*Your assignment*: All the data should come back exactly as it was given.

*Source material*:
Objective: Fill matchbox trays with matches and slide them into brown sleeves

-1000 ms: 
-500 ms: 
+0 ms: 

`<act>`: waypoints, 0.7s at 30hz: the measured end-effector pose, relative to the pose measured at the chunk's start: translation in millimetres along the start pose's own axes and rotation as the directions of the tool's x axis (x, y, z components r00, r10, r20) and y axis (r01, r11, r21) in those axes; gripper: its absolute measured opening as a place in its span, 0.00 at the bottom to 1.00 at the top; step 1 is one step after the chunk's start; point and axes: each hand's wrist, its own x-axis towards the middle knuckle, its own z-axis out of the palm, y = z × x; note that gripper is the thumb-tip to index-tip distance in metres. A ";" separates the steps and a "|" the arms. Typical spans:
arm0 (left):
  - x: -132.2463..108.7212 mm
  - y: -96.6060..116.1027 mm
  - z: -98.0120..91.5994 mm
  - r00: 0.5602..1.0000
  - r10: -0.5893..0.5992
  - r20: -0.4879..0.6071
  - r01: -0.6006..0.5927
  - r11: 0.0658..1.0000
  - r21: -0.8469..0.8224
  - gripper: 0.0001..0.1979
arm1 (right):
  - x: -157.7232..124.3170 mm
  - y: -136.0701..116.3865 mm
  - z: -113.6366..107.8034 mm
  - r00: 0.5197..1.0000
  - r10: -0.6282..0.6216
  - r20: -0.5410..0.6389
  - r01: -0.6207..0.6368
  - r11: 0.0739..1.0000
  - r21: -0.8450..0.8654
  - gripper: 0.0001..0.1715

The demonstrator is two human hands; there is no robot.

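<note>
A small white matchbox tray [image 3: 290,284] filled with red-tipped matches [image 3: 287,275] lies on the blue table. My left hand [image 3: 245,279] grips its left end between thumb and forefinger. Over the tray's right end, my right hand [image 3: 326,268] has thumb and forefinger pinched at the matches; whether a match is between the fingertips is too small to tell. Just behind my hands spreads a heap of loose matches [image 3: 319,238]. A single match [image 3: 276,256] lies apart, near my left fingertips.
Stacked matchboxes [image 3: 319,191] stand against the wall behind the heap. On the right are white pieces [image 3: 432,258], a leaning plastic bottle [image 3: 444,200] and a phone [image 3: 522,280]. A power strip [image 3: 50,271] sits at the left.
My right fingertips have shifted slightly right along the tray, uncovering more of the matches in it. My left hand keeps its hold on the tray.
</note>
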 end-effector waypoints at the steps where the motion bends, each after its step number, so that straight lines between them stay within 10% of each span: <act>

*Reply to the exercise*:
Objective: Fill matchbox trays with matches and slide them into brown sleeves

-1000 ms: 
-500 ms: 
+0 ms: 

`<act>`: waypoints, 0.7s at 30hz: the measured end-effector pose, relative to the pose measured at the chunk's start: translation in millimetres along the start pose's own axes and rotation as the directions of the tool's x axis (x, y, z components r00, r10, r20) and y axis (r01, r11, r21) in those axes; gripper: its absolute measured opening as a place in its span, 0.00 at the bottom to 1.00 at the top; step 1 is one step after the chunk's start; point and axes: each hand's wrist, its own x-axis towards the middle knuckle, its own z-axis out of the palm, y = z × x; note that gripper is the thumb-tip to index-tip distance in metres. A ";" separates the steps and a "|" the arms. Typical spans:
arm0 (left):
  - x: -132.2463..108.7212 mm
  - y: -96.6060..116.1027 mm
  - z: -98.0120..91.5994 mm
  - r00: 0.5602..1.0000
  - r10: -0.5893..0.5992
  - r20: -0.4879..0.6071
  - r01: -0.6006..0.5927
  - r11: 0.0658..1.0000
  - r21: -0.8469..0.8224
  - gripper: 0.0001..0.1979
arm1 (right):
  - x: -157.7232..124.3170 mm
  - y: -136.0701..116.3865 mm
  - z: -113.6366..107.8034 mm
  - r00: 0.5197..1.0000
  - r10: -0.6282..0.6216
  - r20: -0.5410..0.6389
  - r01: -0.6207..0.6368
  - r11: 0.0739..1.0000
  - r21: -0.8450..0.8654
  - gripper: 0.0001..0.1715

The demonstrator is two human hands; there is no robot.

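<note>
A small white matchbox tray [image 3: 290,284] filled with red-tipped matches [image 3: 287,275] lies on the blue table. My left hand [image 3: 245,279] grips its left end between thumb and forefinger. Over the tray's right end, my right hand [image 3: 326,268] has thumb and forefinger pinched at the matches; whether a match is between the fingertips is too small to tell. Just behind my hands spreads a heap of loose matches [image 3: 319,238]. A single match [image 3: 276,256] lies apart, near my left fingertips.
Stacked matchboxes [image 3: 319,191] stand against the wall behind the heap. On the right are white pieces [image 3: 432,258], a leaning plastic bottle [image 3: 444,200] and a phone [image 3: 522,280]. A power strip [image 3: 50,271] sits at the left.
My right fingertips have shifted slightly right along the tray, uncovering more of the matches in it. My left hand keeps its hold on the tray.
</note>
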 end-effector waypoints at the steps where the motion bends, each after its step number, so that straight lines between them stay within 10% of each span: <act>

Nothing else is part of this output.